我所在的山水自然保护中心(以下称“山水”)是一个从事中国西部自然环境保护的环保机构,但一个做环保的机构怎么会和影像专业的培训扯上关系了呢?这还得从“山水”在中国西部的工作经历开始说起。“山水”选择在中国西部开展工作,是因为那里是全球生物多样性热点地区之一,也是中国生态环境最好、动植物最丰富的区域之一。这些地区不是无人区,而是有着各种少数民族居住的存庄或牧区。长期的生存适应已经使这里的人们创造了一套与当地环境相和谐的生产生活方式,和利用自然资源的制度及世代传承下来的传统文化,这些生存方式也正是我们止在追寻的一种人与自然和谐关系的实证然而对于城市中的很多人来说,乡村无疑是被贴上了“落后”和“贫穷”的标签,由此误解所导致的就是西部正在按照东部的模式在发展。
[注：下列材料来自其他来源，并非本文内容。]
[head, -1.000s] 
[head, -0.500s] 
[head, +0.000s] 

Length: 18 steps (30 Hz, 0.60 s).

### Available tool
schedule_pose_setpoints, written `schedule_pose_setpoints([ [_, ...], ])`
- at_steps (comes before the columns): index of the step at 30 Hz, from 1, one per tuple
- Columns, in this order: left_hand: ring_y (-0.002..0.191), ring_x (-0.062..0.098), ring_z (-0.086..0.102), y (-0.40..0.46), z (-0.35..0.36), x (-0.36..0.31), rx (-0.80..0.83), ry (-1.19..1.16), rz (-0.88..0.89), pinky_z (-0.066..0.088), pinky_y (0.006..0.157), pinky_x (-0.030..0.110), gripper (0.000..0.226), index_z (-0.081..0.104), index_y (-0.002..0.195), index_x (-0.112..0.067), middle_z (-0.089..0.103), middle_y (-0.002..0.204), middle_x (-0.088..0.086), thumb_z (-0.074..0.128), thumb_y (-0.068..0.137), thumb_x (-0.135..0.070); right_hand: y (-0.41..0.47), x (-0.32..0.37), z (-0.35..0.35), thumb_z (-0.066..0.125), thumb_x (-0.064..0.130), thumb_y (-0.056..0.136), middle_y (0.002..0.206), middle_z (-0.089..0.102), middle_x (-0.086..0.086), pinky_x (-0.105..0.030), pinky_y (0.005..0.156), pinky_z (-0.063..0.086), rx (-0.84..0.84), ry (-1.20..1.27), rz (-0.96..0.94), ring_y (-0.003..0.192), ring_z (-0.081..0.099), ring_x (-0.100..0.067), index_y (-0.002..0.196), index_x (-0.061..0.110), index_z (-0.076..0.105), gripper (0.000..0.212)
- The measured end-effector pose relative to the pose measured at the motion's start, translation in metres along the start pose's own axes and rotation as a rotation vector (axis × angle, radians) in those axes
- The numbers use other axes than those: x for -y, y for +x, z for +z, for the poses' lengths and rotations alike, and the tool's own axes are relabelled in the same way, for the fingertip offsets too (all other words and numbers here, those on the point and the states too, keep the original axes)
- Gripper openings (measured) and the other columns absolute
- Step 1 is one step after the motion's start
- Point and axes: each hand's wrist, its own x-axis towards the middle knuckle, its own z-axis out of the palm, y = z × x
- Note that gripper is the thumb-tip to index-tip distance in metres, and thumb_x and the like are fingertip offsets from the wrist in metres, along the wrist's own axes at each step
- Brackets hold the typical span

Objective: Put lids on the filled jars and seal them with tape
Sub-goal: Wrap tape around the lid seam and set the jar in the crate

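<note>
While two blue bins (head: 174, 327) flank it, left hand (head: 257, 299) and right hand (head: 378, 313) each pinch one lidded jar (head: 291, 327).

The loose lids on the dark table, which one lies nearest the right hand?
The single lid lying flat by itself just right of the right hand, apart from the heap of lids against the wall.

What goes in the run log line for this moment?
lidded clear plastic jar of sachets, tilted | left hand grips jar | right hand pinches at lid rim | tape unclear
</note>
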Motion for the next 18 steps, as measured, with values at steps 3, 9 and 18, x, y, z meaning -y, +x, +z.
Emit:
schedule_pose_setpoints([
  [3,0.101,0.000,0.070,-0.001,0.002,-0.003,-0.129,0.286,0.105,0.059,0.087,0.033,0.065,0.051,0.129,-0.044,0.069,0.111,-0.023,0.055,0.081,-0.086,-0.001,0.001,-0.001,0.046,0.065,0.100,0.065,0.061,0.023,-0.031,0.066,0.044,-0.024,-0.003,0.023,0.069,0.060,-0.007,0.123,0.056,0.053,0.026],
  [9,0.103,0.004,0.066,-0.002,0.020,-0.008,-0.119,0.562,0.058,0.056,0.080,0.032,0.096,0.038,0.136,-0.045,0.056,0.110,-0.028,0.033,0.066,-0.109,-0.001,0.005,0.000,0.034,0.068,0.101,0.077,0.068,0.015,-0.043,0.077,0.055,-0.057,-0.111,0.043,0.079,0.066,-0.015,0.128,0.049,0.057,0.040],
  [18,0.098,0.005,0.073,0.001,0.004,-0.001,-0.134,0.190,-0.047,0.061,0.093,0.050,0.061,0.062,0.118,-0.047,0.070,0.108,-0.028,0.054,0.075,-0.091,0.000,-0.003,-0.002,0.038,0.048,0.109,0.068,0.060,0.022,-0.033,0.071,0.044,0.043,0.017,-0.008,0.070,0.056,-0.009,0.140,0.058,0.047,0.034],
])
在这个发展的大潮中,我们怎么样才能听到来自乡村老百姓对于发展、对于环境和对于未来的想法?我们怎么样去真正理解他们的价值观念?影像,是否能成为他们最后表达的一种方式和途径?
山水自然保护中心简介
山水自然保护中心(简称“山水”)是中国本土的专业环保机构。我们希望融合国际视野与中国传统智慧,做实事、说真话,以在四川、云南、陕西、甘肃、青海和西藏的25个自然保护区和120个多个乡村社区的实践作为基础,将山水建成中国最具影响力的自然保护创新性人才的培养基地、最佳案例的实践基地,以及推动中国发展体现生态公平的交流平台。
我们相信:
大自然的无私馈赠哺育了人类和世间万物。人类社会已经面临发展的十字路口,为了自身和地球上所有生命的繁衍繁荣,我们必须尊重、呵护自然,寻找一种平衡、持续的发展道路;
一个平衡、持续发展的中国和世界,必须基于体现生态公平的发展模式,尊重和体现生态的价值、生态保护的价值;
生态公平的最佳实践,源自当地基层,创造性地利用传统智慧、现代科学、政府政策、市场机制等综合手段,探索激励机制和解决方案:也源自利用社区、政府、企业、学术界等强有力的跨界合作网络,提炼总结推广在基层的实践经验和知识:中国拥有人与自然和谐相处的渊远文化和实践智慧。中国继承和发扬生态公平的努力也一定将成为献给地球上每一个人的礼物,并成为我们留给后代的最宝贵的遗产。
用影像经营乡村文化事业
传承少数民族文化
“山水”从2007年启动了“乡村之眼”影像纪录项目,在云南、西藏、青海、四川等省区对农、牧区居民进行视频拍摄和剪辑方面的培训,支持当地人拍摄自己的纪录片来表达他们对自己家乡文化及环境的理解。四年来,项目共开展了四期不同主题的活动,即“自然与文化”、“我们是主角——灾后社区生态文明重建”、“每一个鲜活的生命”、“年保玉则——记录家乡的环境与文化”。项目至今已经在云南、四川、青海、西藏共培训了40多名乡村学员,拍摄制作了近40部作品,到目前为止,仍有一半以上的人坚持在拍摄,该项目本身也从一个简单的培训班发展为一个公益影像计划。发起这个计划也是希望我们除了办培训班的形式以外,能为这些影像的传播寻找广泛的渠道,并陆续在乡村建立工作站,以长期支持相关的乡村影像工作,同时开展乡村的放映活动。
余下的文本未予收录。